Philippe Meyer, créée le 05-07-2024

"Je n’ai pas dû manquer beaucoup d’articles de Philippe Garnier, ce journaliste qui parlait beaucoup de cinéma et éventuellement de rock n’roll, ni ses traductions, de John Fante ou Bukowski. Et si j’en avais manqué, Bertrand Tavernier (qui l’aimait beaucoup) me l’aurait signalé … Il vient de publier un livre aux éditions de l’Olivier, qui s’intitule Neuf mois, c’est-à-dire le temps qui a séparé le diagnostic du cancer de l’estomac de sa femme Elizabeth, de sa mort. Un livre dans lequel il faut entrer très poliment, et dont on sort avec le besoin d’un long moment de silence. Je le commenterai avec trois citations. La première est de Philippe Garnier lui-même : « j’écris ce livre non pour me faire pardonner, ni pour la faire revivre, mais plutôt comme un tribut à la femme dont j’ai toujours cru tout savoir, et qui m’a surpris jusqu’au bout ». La deuxième est d’Henri Calet : « ne me secouez pas, je suis plein de larmes » ; et la dernière de Jean-Loup Dabadie, qui fait dire à Jean Rochefort dans « Nous irons tous au paradis » : « vous qui pénétrez dans mon cœur, ne faites pas attention au désordre »."

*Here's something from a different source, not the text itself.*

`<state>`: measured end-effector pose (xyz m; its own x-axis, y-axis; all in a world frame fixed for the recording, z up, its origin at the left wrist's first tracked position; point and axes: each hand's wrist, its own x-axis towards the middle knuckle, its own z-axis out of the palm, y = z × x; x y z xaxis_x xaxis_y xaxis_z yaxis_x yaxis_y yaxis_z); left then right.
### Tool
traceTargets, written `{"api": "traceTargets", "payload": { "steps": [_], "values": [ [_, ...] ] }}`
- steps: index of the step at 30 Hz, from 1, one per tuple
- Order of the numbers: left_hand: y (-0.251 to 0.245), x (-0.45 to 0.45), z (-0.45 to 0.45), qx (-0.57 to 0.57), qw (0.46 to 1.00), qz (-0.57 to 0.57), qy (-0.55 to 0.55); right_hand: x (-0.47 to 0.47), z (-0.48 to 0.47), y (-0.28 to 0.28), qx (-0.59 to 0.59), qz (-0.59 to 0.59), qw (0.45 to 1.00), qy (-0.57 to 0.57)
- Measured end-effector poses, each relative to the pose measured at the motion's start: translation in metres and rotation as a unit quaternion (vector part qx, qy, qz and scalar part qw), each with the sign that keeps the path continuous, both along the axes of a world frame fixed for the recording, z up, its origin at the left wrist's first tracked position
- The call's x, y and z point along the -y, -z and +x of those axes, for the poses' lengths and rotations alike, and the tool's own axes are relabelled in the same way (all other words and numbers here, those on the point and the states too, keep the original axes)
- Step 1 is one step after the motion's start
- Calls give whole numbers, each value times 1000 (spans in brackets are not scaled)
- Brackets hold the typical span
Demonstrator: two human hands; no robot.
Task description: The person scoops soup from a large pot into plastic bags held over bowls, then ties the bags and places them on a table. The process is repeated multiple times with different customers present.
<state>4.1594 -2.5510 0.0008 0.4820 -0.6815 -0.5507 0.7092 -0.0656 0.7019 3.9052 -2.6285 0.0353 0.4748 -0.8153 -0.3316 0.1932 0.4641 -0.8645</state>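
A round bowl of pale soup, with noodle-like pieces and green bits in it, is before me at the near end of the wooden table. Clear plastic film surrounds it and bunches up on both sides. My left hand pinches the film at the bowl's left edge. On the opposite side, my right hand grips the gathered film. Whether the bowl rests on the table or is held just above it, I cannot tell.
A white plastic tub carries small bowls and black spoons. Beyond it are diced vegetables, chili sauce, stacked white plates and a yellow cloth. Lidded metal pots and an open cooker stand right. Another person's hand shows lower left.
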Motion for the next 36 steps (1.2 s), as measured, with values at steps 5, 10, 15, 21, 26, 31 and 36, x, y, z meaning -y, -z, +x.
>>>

Minuit moins dix à l’horloge de Poutine

Marc-Olivier Padis, créée le 05-07-2024

"J’en reviens à des sujets politiques, et au climat de violence latente que l’on peut ressentir. On pointe souvent la responsabilité des médias et des réseaux sociaux, mais il faut comprendre qu’il ne s’agit pas d’un phénomène advenant mécaniquement, mais qu’il y a des acteurs qui cherchent à amplifier les tensions au sein de la société française. Nous ne sommes certes pas en guerre contre la Russie, mais pour autant, celle-ci a bel et bien lancé une guerre informationnelle contre la France. On en a des preuves tous les jours. David Chavalarias est chercheur, mathématicien et spécialiste des réseaux. Il a un site internet, Politoscope, que je vous recommande d’aller voir. Il travaille sur la manière dont l’amplification des violences verbales et des opinions extrêmes est opérée par des agents. Il a écrit un livre (Toxic data) et sur son site, il a fait une note plus directement liée aux élections européennes, dans laquelle il décrit très bien le fonctionnement de diffusion et d’amplification de fausses informations et d’opinions extrêmes, qui n’ont pour but qu’échauffer les esprits. On se souvient par exemple de deux expéditions de pieds nickelés russes, pour peindre sur les murs de Paris des étoiles de David, ou des mains rouges sur le Mémorial de la Shoah. Tout cela est fabriqué. Aujourd’hui, le fait de garder notre sang-froid, de résister aux extrêmes, et de comprendre pourquoi la démocratie a besoin de modération est une tâche se salubrité publique."


Conseil à nos auditeurs

Jean-Louis Bourlanges, créée le 05-07-2024

"Je suis un peu embarrassé, car je n’ai pas préparé de brève. Je me contenterai donc d’un conseil : lisez les journaux, et soyez particulièrement attentifs aux programmes, aux absences de programmes, aux esquives. Abordez ce scrutin de dimanche avec le minimum de préjugés et d’idées vagues, et le maximum d’informations sur ce que veut et ce que craint chacun des partis en présence, et surtout, ce qu’ils dissimulent. Car en réalité, ils se caractérisent moins par ce qu’ils disent que par ce qu’ils cachent."


Six pieds sur terre

Isabelle de Gaulmyn, créée le 30-06-2024

"Ce film de Karim Bensalah nous raconte l’histoire de Sofiane, jeune homme d’origine algérienne, qui vit en France, y fait beaucoup la fête, et reçoit soudain une Obligation de Quitter le Territoire Français, car il ne passe pas ses examens universitaires. Pour pouvoir rester en France, il va travailler dans une entreprise de pompes funèbres musulmane. Le film est très intéressant, et la façon dont l’islam s’occupe du corps des défunts est filmé de façon très belle. A travers ce soin aux défunts, le jeune homme va retrouver une forme d’ancrage dans la société, que sa double identité avait un peu dissipé. Un film qui donne à réfléchir sur la religion, l’identité, la culture, autant de sujets complexes auxquels est confrontée toute une jeunesse."